The court found that the record before Judge Moody “provides substantial evidence” to support his factual finding that “the Act prohibits medical treatment that conforms with ‘the recognized standard of care for adolescent gender dysphoria,’ that such treatment ‘is supported by medical evidence that has been subject to rigorous study,’ and that the purpose of the Act is ‘not to ban a treatment [but] to ban an outcome that the State deems undesirable.’” The court rejected Arkansas’s argument that Moody failed to consider the medical evidence that the state presented, which contradicted the medical evidence presented by the plaintiffs. The court found no “clear error” by Judge Moody in his weighing of the evidence, which is the standard of review for a district judge’s exercise of discretion in granting a preliminary injunction. Judge Kelly devoted two long paragraphs to summarizing the medical evidence supporting Judge Moody’s conclusions.

“In light of those findings,” wrote Kelly, “the district court did not err in concluding Act 626 is not substantially related to Arkansas’s interests in protecting children from experimental medical treatment and regulating medical ethics, and Plaintiffs have demonstrated a likelihood of success on the merits of their equal protection claim.”

The court of appeals panel did not discuss the other legal theories supporting Moody’s preliminary injunction, as the equal protection analysis was sufficient to support his ruling, and noted particularly Moody’s finding that “if Act 626 went into effect, Minor Plaintiffs would be denied access to hormone treatment (including needing to stop treatment already underway), undergo endogenous puberty — a process that cannot be reversed — and suffer heightened gender dysphoria. These factual findings are supported by Minor Plaintiffs’ affidavits and are not clearly erroneous,” wrote Judge Kelly. “The findings support the conclusion that Plaintiffs will suffer irreparable harm absent a preliminary injunction.” The court noted that it is “always in the public interest” to vindicate constitutional rights.

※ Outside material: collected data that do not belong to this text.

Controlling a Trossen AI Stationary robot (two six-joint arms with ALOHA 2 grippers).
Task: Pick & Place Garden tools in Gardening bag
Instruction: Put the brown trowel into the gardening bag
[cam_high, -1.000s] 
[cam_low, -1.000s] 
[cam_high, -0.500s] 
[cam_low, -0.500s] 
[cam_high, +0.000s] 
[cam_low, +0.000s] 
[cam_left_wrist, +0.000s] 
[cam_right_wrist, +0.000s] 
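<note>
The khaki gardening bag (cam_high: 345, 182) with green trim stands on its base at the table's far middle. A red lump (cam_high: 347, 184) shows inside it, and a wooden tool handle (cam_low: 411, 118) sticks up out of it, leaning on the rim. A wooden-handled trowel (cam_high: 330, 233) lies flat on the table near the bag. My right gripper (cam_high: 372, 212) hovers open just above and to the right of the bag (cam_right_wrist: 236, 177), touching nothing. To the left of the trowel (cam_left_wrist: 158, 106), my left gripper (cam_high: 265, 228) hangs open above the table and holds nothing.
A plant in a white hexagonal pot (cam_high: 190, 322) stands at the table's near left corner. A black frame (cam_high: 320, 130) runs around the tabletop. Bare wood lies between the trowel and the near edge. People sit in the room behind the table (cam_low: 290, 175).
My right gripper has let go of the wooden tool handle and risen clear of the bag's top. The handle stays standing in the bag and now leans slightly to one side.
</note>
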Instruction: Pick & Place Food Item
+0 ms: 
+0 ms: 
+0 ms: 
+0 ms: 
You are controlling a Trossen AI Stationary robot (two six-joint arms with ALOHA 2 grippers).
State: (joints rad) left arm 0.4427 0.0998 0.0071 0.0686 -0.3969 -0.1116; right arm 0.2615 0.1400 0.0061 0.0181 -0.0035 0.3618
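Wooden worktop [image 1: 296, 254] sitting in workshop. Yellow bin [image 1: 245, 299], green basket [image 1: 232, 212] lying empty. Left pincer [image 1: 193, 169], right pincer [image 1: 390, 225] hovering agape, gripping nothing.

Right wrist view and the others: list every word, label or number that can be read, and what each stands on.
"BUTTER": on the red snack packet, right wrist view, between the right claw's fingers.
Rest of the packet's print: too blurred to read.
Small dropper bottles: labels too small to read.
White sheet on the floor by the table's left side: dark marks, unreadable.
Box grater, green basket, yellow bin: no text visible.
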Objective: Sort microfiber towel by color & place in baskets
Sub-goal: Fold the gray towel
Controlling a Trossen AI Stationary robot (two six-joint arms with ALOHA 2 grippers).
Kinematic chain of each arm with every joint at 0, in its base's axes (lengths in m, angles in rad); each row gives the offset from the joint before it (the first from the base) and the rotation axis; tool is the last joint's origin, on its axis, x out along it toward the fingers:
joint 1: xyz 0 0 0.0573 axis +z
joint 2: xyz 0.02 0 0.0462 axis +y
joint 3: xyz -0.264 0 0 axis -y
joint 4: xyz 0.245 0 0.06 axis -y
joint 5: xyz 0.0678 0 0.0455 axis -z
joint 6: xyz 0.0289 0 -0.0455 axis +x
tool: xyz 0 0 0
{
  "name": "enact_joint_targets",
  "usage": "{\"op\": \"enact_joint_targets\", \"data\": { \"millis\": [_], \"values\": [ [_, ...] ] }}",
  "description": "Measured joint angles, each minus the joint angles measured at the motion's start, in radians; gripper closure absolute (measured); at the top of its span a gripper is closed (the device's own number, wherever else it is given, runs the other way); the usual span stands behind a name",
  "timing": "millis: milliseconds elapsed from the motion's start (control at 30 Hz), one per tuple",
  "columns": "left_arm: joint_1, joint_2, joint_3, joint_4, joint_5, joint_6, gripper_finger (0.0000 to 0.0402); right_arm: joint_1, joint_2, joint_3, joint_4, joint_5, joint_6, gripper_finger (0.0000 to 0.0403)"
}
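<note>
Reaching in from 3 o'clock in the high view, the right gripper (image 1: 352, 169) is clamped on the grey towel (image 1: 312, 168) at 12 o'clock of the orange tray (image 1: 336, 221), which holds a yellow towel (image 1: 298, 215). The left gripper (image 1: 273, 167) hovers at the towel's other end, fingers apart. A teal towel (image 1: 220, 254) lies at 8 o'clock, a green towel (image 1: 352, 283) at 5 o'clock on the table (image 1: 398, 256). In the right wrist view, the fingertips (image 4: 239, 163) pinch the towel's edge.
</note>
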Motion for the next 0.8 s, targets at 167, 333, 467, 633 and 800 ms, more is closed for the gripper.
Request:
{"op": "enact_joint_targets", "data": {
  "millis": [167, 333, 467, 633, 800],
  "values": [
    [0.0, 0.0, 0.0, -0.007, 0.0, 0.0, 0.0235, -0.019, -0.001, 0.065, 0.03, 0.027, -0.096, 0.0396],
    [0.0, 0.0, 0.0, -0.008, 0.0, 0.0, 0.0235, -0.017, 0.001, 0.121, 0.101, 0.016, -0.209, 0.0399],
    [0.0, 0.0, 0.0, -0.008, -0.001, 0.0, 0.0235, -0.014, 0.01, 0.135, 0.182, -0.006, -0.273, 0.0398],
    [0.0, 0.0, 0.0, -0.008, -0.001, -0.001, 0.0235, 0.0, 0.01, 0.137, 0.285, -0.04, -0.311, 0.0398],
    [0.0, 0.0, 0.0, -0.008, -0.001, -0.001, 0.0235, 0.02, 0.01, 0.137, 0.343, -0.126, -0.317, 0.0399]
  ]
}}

Given the political sensitivities of the case, it is likely that the full circuit will move quickly to vote on Attorney General Rutledge’s anticipated motion for rehearing en banc, so things are likely to move quickly.

The lead attorney for the plaintiffs is the ACLU’s Chase B. Strangio, a nationally recognized transgender rights advocate who hailed the panel ruling in an interview with the Associated Press.

“The Eighth Circuit was abundantly clear that the state’s ban on care does not advance any important governmental interest and the state’s defense of the law is lacking in legal or evidentiary support,” he said. “The state has no business categorically singling out this care for prohibition.”

Arkansas’s enactment of the law inspired opponents of transgender rights in several other states. In Florida, at Governor Ron DeSantis’s instruction, the state health department has issued guidelines against provision of such treatment to minors, and the state’s Medicaid agency has announced that it will no longer cover these procedures. Similar steps were initiated by Governor Greg Abbott in Texas. The ACLU has indicated that all attempts by states to prohibit gender-affirming care for transgender minors will be challenged in court.